Caradoc, John Francis (DNB00)
|←Caractacus||Dictionary of National Biography, 1885-1900, Volume 09
Caradoc, John Francis
|Caradoc, John Hobart→|
CARADOC, Sir JOHN FRANCIS, Lord Howden (1762–1839), general, who exchanged the name Cradock for Caradoc in 1820, was the only son of John Cradock [q. v.], archbishop of Dublin, and was born at Dublin, when his father was bishop of Kilmore, on 12 Aug. 1762. His father's political interest was very great, and he rose quickly in the army, which he entered as a cornet in the 4th regiment of horse in 1777. In 1779 he exchanged an ensigncy in the 2nd or Coldstream guards; in 1781 he was promoted lieutenant and captain, and in 1785 to a majority in the 12th light dragoons. In 1786 he exchanged into the 13th regiment; in 1789 was promoted lieutenant-colonel, and in 1790 commanded the regiment, when it was ordered to the West Indies at the time of the Nootka Sound affair. In 1791 he returned to England on being appointed acting quartermaster-general in Ireland, but in 1793 accompanied Sir Charles Grey to the West Indies as aide-de-camp, and was appointed to command two picked battalions selected for dangerous services. At their head he served throughout the campaign in which Sir Charles Grey reduced the French West Indian islands, and was wounded at the capture of Martinique, and at its conclusion received the thanks of parliament and was promoted colonel of the 127th regiment. On 1 Oct. 1795 he was appointed assistant-quartermaster-general, and in 1797 quartermaster-general in Ireland, and on 1 Jan. 1798 was promoted major-general. In 1798 his local knowledge was invaluable to Lord Cornwallis in the suppression of the Irish rebellion; he was present at the battle of Vinegar Hill and the capture of Wexford; he accompanied Lord Comwallis in his rapid march against the French general, Humbert, and was wounded in the affair at Ballynahinch. He sat in the Irish House of Commons as M.P. for Clogher from 1785 to 1790, for Castlebar from 1790 to 1797, for Middleton, co. Cork, from 1798 to 1799, and for Thomastown, co. Kilkenny, from 1799 to 1800. In parliament he always voted as a strenuous supporter of the government, and on 17 Feb. 1800 he acted as second to the Right Hon. Isaac Corry, chancellor of the Irish exchequer, in his famous duel with Grattan in Phoenix Park. At the same time he strengthened his political connections by marrying, on 17 Nov. 1798, Lady Theodosia Meade, third daughter of John, first earl of Clanwilliam.

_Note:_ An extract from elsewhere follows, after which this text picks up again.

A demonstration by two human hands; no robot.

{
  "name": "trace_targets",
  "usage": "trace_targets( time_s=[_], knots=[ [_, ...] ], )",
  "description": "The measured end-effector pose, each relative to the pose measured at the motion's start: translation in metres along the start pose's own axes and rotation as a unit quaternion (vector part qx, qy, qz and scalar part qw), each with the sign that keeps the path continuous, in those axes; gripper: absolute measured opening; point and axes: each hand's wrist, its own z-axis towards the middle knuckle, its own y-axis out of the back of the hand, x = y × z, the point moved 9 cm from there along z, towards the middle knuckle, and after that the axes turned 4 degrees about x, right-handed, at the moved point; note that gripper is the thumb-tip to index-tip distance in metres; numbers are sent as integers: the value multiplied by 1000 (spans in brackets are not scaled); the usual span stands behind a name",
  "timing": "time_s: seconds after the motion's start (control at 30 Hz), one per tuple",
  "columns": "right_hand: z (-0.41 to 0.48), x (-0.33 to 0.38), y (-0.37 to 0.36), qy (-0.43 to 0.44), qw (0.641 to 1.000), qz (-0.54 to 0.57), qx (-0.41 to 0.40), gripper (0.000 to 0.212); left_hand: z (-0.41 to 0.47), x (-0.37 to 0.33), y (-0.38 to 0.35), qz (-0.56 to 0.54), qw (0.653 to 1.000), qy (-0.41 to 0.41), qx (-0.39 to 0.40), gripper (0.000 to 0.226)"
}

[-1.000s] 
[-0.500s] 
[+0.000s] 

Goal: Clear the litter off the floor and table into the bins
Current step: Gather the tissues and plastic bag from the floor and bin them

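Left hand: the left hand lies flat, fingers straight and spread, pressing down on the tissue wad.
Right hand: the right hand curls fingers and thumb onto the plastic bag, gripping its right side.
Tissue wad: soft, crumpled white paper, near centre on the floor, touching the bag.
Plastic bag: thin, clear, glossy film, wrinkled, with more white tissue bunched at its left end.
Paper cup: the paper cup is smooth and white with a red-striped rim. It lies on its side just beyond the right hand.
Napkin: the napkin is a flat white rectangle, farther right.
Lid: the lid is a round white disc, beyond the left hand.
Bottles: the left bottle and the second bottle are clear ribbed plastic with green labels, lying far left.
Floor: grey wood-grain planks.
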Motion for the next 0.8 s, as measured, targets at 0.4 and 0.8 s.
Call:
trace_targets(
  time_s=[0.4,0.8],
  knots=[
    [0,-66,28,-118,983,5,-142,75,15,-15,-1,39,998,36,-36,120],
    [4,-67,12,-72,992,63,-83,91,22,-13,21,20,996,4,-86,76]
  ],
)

On the completion of the union he lost his seat in parliament, but was appointed to a command on the staff of Sir Ralph Abercromby in the Mediterranean. He joined the army at Minorca, and received the command of the 2nd brigade. He was engaged in the battles of 8, 13, and 21 March in Egypt, and after the death of Abercromby he accompanied General Hutchinson in the advance on Cairo as second in command. He was present at the surrender of Cairo, but then fell ill of fever, and was unable to co-operate in the reduction of Alexandria. At the conclusion of the Egyptian campaign he was appointed to the command-in-chief of a corps of seven thousand men, and ordered to reduce the island of Corsica. The peace of Amiens put an end to the expedition, but he was made a knight of the Bath, gazetted colonel of the 71st light infantry, and on 21 Dec. 1803 was appointed commander-in-chief of the forces at Madras, and a local lieutenant-general.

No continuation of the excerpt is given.